When did championship teams start visiting the White House?
Like literally every other interaction in the Donald Trump presidency, a championship team’s visit to the White House invariably becomes a Political Event, whether because of who’s invited, who’s disinvited, who makes a statement, or what’s on the menu. And like literally every other interaction in the Trump presidency, it wasn’t always like this.
There was a time when a championship team’s visit to the White House followed a standard script: everyone would stand behind the president, who would make a few easy jokes about the coach/the team/the star player. Someone would hand the president a jersey with his name and his presidential number on the back. Everyone would smile for the cameras, and then everyone would go on their way.
Winning teams have visited the White House for at least 150 years, per ESPN, dating back to when President Andrew Johnson feted two amateur baseball clubs, the Brooklyn Atlantics and the familiar-named Washington Nationals. The first pro baseball team to visit the White House?

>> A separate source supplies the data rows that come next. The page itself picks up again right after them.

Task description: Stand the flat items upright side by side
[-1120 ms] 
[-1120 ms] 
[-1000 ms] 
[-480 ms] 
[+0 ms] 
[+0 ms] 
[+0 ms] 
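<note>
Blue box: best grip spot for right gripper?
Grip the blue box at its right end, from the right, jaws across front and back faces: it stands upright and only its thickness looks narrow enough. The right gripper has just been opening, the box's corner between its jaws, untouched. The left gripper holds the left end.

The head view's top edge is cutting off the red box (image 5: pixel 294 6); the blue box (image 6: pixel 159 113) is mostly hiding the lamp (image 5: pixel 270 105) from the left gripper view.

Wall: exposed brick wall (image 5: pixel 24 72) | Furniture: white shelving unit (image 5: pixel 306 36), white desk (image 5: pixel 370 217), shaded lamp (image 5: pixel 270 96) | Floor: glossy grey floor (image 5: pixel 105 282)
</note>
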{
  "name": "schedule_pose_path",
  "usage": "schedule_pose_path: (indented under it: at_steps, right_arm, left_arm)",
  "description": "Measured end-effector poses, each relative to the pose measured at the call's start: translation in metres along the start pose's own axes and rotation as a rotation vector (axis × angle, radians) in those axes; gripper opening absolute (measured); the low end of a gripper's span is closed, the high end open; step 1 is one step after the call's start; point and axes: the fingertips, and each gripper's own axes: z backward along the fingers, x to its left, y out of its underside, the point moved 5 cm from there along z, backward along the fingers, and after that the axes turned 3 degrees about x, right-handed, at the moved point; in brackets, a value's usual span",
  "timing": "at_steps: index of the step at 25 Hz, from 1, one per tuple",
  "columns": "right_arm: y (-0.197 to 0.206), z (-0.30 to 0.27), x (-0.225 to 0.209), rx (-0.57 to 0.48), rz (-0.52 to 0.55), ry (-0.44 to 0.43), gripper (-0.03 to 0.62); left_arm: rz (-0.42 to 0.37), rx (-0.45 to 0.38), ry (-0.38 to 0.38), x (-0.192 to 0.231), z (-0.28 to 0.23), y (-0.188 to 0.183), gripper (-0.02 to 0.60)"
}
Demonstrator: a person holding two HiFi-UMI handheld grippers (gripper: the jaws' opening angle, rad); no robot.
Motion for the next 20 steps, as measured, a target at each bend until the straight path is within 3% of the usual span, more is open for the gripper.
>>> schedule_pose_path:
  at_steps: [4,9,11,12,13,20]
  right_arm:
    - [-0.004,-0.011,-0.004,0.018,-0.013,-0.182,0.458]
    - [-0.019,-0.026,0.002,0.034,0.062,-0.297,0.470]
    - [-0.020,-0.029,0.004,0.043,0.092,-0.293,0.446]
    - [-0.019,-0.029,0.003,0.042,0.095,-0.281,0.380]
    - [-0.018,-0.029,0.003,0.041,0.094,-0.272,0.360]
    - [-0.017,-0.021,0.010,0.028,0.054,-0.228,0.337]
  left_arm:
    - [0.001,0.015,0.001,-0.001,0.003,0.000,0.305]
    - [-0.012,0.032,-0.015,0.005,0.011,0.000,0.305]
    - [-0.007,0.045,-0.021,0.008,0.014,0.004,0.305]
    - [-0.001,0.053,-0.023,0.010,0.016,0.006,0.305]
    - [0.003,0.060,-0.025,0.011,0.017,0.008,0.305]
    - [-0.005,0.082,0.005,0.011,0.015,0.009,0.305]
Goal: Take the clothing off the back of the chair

The Cincinnati Red Stockings, who met with President Ulysses S. Grant four years later.
The first NBA champions to visit the White House were the Boston Celtics, who met President Kennedy in 1963. The Indiana men’s basketball team is apparently the first NCAA champion to visit, traveling to Washington to meet President Ford in 1976.
The Pittsburgh Steelers were the first Super Bowl champions to visit, sharing a bill with the Pittsburgh Pirates to meet President Carter in 1980. The Pittsburgh Penguins were the first Stanley Cup team, visiting the first President Bush in 1991. Earlier, Carter’s successor, Ronald Reagan had opened the White House doors wide to a range of championship teams, making them an annual and expected occurrence.
Under Trump, the White House championship visits have taken on a new, often strange air. Trump deliberately disinvited the Golden State Warriors (who weren’t going to come anyway), then welcomed the Clemson Tigers football team with an array of fast-food options. Most recently, Trump gave Nationals catcher Kurt Suzuki one of the more ... interesting embraces you’ll ever see.
Many players make news for opting out of White House visits while Trump is in office, but that’s nothing new; Larry Bird, Michael Jordan and Tom Brady are among those who have ducked out of White House visits for various reasons. The Boston Bruins’ Tim Thomas and the Baltimore Ravens’ Matt Birk declined to visit President Obama in the White House explicitly because of his politics.
Like so much else in America now, the traditional White House visit is becoming openly political. We’ll have to wait one to five years to see if it ever gets back to the old grip-and-grin days of yore.